Monday 17 September 2007

are we back to the start?

Crappy crappy day and the night is shaping up to be not much better honestly. Called it off with M. I just wasn't that into him. I don't know. Lol see I still just don't know. If I have to think that hard I don't think it should be. He was a nice guy and very into me but I wasn't that into him. Many things that I can't be bothered going into now.

So here I sit once again alone, worrying about my kids, wishing I just had someone here to hold me and tell me it is going to be ok. Why can't just one piece of my life be ok. If i get one piece ok then the rest doesn't seem as bad but when it is all shit it is really hard not to be depressed about it all and just cry.

Again I just ask why does it all have to be so hard? I can't seem to get my head around anything at the moment. Study, housework, weight loss. Anything.

WHEN DOES IT ALL FUCKING CHANGE? WHEN DOES IT GET BETTER? WHEN DO I GET THE STUFF THAT EVERYONE TELLS ME I DESERVE?

when do I finally stop the feeling that I have got what I deserve?

2 comments:

Raina said...

So Kate ... want to run away with me ... and the 7 kids (between us)? Wish you were closer so we could cheer each other up when life is a bitch.

Oh boy I know the place you are at and it's the pits. I wish I could wave a magic wand and make it all better for you.

I know it doesn't help to be told that it will get better, but it will get better. You did the right thing leaving Matt, you are doing the right thing by your kids now and even though everything is hard and horrible and ... ugly at the moment, you reap what you sow ... so one day you (and I) are going to have a HUGE harvest!

If you ever want to talk, I think you have my google talk/msn messenger details?
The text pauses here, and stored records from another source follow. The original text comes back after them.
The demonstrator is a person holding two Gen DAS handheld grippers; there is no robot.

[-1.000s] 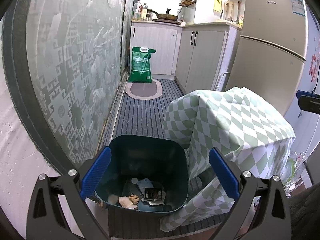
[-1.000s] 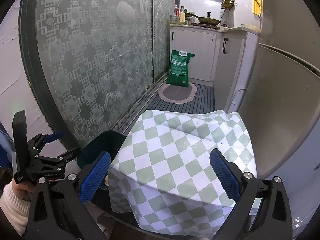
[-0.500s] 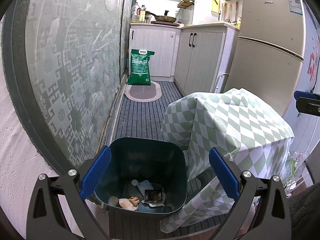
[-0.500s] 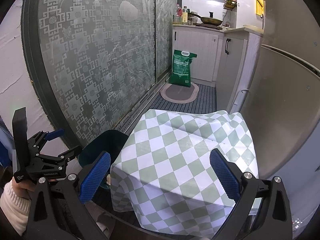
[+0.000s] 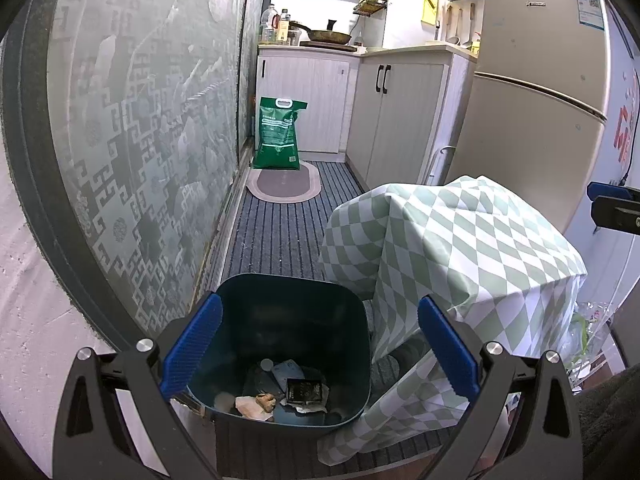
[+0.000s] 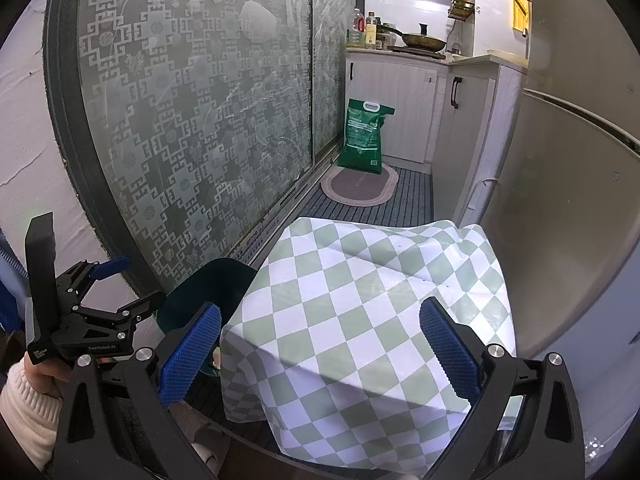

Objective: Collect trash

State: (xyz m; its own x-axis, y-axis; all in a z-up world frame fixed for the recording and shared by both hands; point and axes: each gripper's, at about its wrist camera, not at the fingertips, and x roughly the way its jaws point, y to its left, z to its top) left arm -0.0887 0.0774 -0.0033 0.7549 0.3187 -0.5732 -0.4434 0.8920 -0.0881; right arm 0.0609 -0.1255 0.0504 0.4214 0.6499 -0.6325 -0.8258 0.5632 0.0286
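Dark teal plastic, the trash bin [image 5: 280,344] is sitting at the lower centre of the left wrist view, scraps and a dark wrapper [image 5: 304,391] lying inside. "GenRobot.AI" is showing in small print at the right view's lower left, on the left gripper [image 5: 319,350], which is hanging spread wide above the bin, grasping nothing. The right gripper [image 6: 319,350] is gaping empty over the green-checked tablecloth [image 6: 360,312].

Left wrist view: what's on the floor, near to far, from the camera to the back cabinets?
Dark trash bin with scraps in it → striped floor runner → oval mat → green sack → white cabinets.
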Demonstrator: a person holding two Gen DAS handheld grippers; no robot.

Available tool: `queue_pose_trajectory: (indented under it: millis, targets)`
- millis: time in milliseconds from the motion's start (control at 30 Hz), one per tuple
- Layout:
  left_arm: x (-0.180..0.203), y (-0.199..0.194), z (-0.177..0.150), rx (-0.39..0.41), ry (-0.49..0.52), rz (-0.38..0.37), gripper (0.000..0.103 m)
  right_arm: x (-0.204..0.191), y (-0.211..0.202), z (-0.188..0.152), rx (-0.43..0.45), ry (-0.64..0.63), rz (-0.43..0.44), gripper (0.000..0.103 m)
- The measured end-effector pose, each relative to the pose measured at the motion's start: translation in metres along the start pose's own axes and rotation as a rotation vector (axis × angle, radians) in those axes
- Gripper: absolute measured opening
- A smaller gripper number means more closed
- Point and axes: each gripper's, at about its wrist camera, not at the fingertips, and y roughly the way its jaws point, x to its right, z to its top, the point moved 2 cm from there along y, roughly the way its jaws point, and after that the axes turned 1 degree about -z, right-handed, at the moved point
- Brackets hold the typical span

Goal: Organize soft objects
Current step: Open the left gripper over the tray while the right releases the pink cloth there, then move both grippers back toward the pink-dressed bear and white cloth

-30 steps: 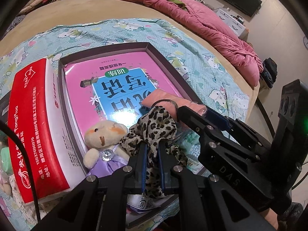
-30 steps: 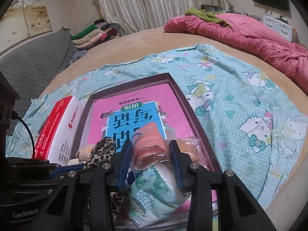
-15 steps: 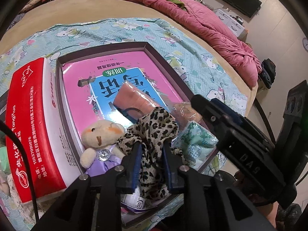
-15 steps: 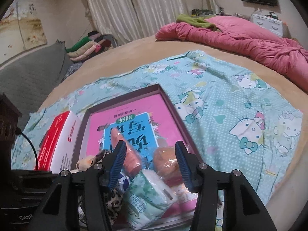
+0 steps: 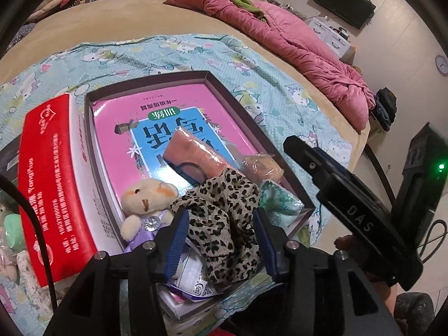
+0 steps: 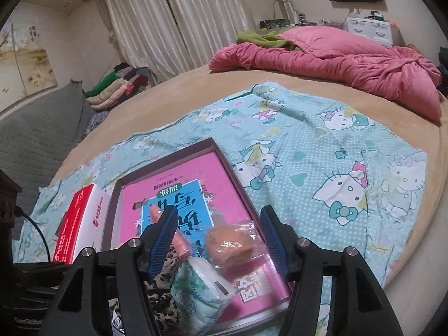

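A shallow dark box (image 5: pixel 238 103) lined with a pink book lies on the bed. In it are a leopard-print cloth (image 5: pixel 224 218), a small teddy bear (image 5: pixel 145 198), a wrapped peach roll (image 5: pixel 193 154), a wrapped orange bun (image 6: pixel 229 245) and a green tissue pack (image 6: pixel 196 288). My left gripper (image 5: pixel 221 238) is open, its jaws standing either side of the leopard cloth. My right gripper (image 6: pixel 218 238) is open above the bun and tissue pack; it also shows in the left wrist view (image 5: pixel 350 215).
A red and white carton (image 5: pixel 53 179) stands along the box's left side. A Hello Kitty sheet (image 6: pixel 322 168) covers the tan bed. A pink quilt (image 6: pixel 350 64) is heaped at the far side. Soft toys (image 5: pixel 11 224) lie at far left.
My left gripper opened and let go of the leopard cloth, which now lies in the box. My right gripper released the peach roll, opened and pulled back.
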Motion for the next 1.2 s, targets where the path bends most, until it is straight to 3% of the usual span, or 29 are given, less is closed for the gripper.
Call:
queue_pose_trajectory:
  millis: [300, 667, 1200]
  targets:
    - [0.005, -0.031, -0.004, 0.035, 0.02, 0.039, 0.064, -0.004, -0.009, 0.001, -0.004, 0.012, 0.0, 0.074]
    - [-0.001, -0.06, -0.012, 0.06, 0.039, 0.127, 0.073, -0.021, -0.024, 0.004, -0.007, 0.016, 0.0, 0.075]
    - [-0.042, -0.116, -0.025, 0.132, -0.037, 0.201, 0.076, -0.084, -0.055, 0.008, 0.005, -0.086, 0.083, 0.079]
If not, please email me and I will send them to you.

Hang in there *hugs*

MustangSally said...

from now on it you will get what you deserve. you will teach people how you want to be treated. and you will not settle for 'nearly'. That's why you called it off, because as nice as he was, you deserve to be IN LOVE... and to have something special! So I reckon you are going to get what you deserve, if you hang in there... so although you have broken it off, that is something going right in your life okay, cause you are making decisions that ARE right for you!

keep your eye on the ball... keep striving for what you want - you will achieve!